▶ What is required
The result should be the listing below restated word for word, with images left out.

▶ Input data
BEGIN

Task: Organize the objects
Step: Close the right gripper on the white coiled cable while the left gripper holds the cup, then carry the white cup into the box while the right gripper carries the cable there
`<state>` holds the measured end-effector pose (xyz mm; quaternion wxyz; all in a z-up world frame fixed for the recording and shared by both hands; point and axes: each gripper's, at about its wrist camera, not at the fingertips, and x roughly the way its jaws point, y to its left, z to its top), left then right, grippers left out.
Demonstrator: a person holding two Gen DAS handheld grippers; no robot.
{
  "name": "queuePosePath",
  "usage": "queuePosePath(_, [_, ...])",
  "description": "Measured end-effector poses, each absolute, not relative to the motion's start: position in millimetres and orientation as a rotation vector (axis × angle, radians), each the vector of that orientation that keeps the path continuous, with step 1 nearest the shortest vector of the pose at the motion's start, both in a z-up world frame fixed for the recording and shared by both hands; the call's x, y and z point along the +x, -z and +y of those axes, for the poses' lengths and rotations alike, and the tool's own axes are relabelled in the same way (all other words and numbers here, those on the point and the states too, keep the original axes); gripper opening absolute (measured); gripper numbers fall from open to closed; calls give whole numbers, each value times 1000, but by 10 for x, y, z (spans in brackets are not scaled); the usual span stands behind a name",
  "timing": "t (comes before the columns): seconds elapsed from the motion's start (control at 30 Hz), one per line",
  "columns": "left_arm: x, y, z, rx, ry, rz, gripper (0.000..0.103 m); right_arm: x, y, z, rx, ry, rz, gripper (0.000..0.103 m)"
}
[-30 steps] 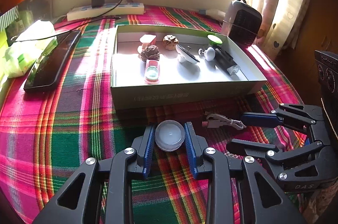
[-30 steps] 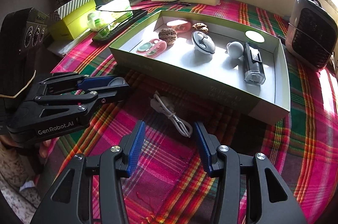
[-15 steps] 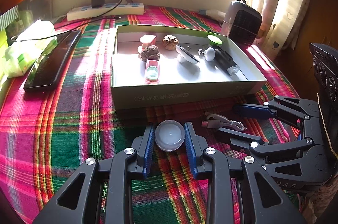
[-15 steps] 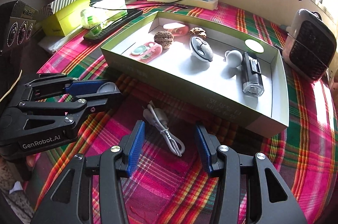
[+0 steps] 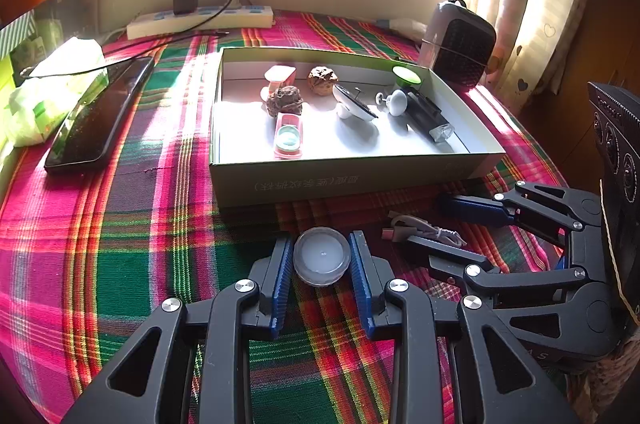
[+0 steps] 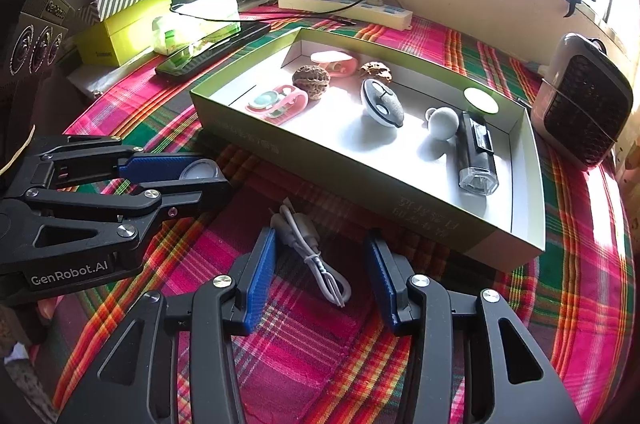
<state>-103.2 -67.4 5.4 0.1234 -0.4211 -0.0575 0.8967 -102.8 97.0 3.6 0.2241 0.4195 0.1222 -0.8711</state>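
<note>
My left gripper point(image 5: 322, 256) is shut on a round translucent white lid point(image 5: 322, 258) low over the plaid cloth, just in front of the green box point(image 5: 344, 179); it also shows in the right wrist view point(image 6: 192, 179), with the lid point(image 6: 199, 170) between its fingers. My right gripper point(image 6: 320, 256) is open, its fingers either side of a coiled white cable point(image 6: 316, 256) that lies on the cloth; the cable also shows in the left wrist view point(image 5: 424, 230). The box holds several small items, among them a walnut point(image 6: 311, 77), a mouse point(image 6: 382, 101) and a black torch point(image 6: 476, 151).
A black phone point(image 5: 96, 115) and a tissue pack point(image 5: 44, 95) lie at the left. A power strip point(image 5: 200, 19) with a charger sits at the back wall. A small heater point(image 6: 584, 111) stands right of the box. A yellow box point(image 6: 116, 35) sits at the far left.
My right gripper has moved forward along the cloth, so the cable now lies between its open fingers. My left gripper has stayed still, shut on the lid.
</note>
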Motion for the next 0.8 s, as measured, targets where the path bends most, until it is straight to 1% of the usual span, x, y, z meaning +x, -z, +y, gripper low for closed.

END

▶ Response
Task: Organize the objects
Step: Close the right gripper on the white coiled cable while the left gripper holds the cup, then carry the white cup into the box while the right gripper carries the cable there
`<state>` holds the measured end-effector pose (xyz mm; quaternion wxyz; all in a z-up world frame fixed for the recording and shared by both hands; point and axes: each gripper's, at about its wrist camera, not at the fingertips, and x roughly the way its jaws point, y to its left, z to its top), left then right, grippers left out.
Demonstrator: a person holding two Gen DAS handheld grippers; no robot.
{
  "name": "queuePosePath",
  "usage": "queuePosePath(_, [_, ...])",
  "description": "Measured end-effector poses, each absolute, not relative to the motion's start: position in millimetres and orientation as a rotation vector (axis × angle, radians), each the vector of that orientation that keeps the path continuous, with step 1 nearest the shortest vector of the pose at the motion's start, both in a z-up world frame fixed for the recording and shared by both hands; the call's x, y and z point along the +x, -z and +y of those axes, for the poses' lengths and rotations alike, and the tool's own axes are relabelled in the same way (all other words and numbers here, those on the point and the states too, keep the original axes); gripper opening absolute (measured); gripper numbers fall from open to closed; calls give whole numbers, each value times 1000, but by 10 for x, y, z (spans in brackets are not scaled); the usual span stands behind a name",
  "timing": "t (comes before the columns): seconds elapsed from the motion's start (control at 30 Hz), one per line",
  "columns": "left_arm: x, y, z, rx, ry, rz, gripper (0.000..0.103 m); right_arm: x, y, z, rx, ry, rz, gripper (0.000..0.103 m)"
}
[-30 steps] 
[-30 steps] 
[-15 steps] 
[-15 steps] 
[+0 steps] 
[+0 steps] 
<state>-103.2 -67.4 5.4 0.1234 -0.4211 -0.0575 0.8967 -102.8 97.0 3.6 0.2241 0.4195 0.1222 -0.8711</state>
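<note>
My left gripper point(image 5: 322, 256) is shut on a round translucent white lid point(image 5: 322, 258) low over the plaid cloth, just in front of the green box point(image 5: 344, 179); it also shows in the right wrist view point(image 6: 192, 179), with the lid point(image 6: 199, 170) between its fingers. My right gripper point(image 6: 320, 256) is open, its fingers either side of a coiled white cable point(image 6: 316, 256) that lies on the cloth; the cable also shows in the left wrist view point(image 5: 424, 230). The box holds several small items, among them a walnut point(image 6: 311, 77), a mouse point(image 6: 382, 101) and a black torch point(image 6: 476, 151).
A black phone point(image 5: 96, 115) and a tissue pack point(image 5: 44, 95) lie at the left. A power strip point(image 5: 200, 19) with a charger sits at the back wall. A small heater point(image 6: 584, 111) stands right of the box. A yellow box point(image 6: 116, 35) sits at the far left.
My right gripper has moved forward along the cloth, so the cable now lies between its open fingers. My left gripper has stayed still, shut on the lid.
</note>
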Motion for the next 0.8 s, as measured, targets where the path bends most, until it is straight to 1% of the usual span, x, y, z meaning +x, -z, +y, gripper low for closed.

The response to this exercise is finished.